*** and the Devil
- From: "Chuck D Adams" <ChuckBeDAMNed!@xxxxxxxxxx>
- Date: Sat, 6 Aug 2005 11:47:15 -0400
All the Lyme Crymynals and their supporters like DurtyMon
and the Evil Chuck will get the same greeting at the Gate of Hell
as *** Cheney
===================
The Devil And *** Cheney -
A Cautionary Tale
By Douglas Herman
8-3-5
"***, Welcome to Hell!" The devil rose to greet the former Vice
President. "Actually we're in the antechamber of hell, where I keep the
temperature at a surprisingly cool 72 degrees."
"You can't be serious? I'm still in a coma; I believe that my
surgeons are working to resuscitate me," said the former Vice President,
perspiring nervously. "This must be a dream--or a mistake."
The devil smiled warmly. "That's what everyone always says--'Must be
some kind of mistake.' As if humans were immortal or immune to the
consequences of their actions. Not one person in power ever expects to
arrive here. Why, I just saw General Westmoreland not long ago. And you,
***, especially, with all your heart problems, you should have known
better.
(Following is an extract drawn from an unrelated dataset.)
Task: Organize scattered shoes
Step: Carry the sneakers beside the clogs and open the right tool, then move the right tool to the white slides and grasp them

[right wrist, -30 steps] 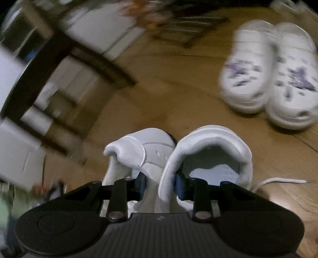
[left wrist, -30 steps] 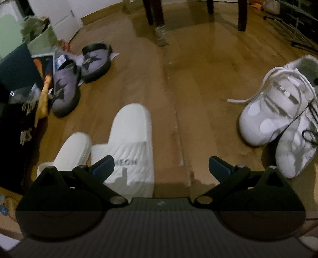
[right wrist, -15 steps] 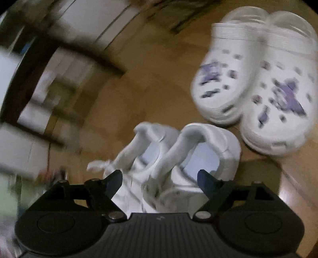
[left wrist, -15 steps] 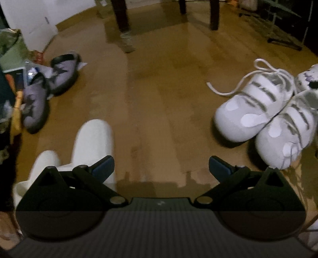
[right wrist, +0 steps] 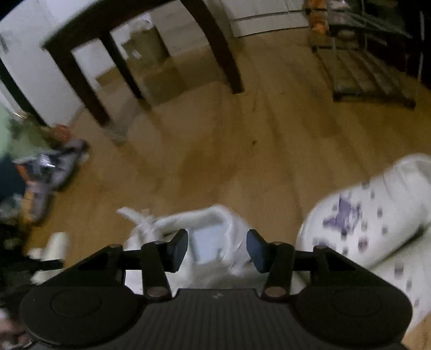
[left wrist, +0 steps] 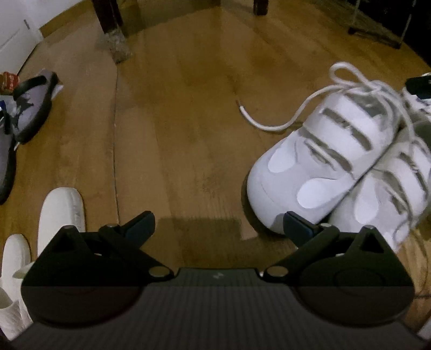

I have only a few questions to ask you before we make our way
below."
"Wait! This is all a mistake! I'll wake up in a moment. I was
expected shortly in a conference with Wolfowitz and Rumsfeld....Maybe I had
a heart attack."
"Rumsfeld and Wolfowitz! Ah, my two favorite Americans-in-waiting!
How is Rumsfeld? He looks rather drawn? Not sure whether he's long for the
world. God only knows when I'll see him. Might be any day now."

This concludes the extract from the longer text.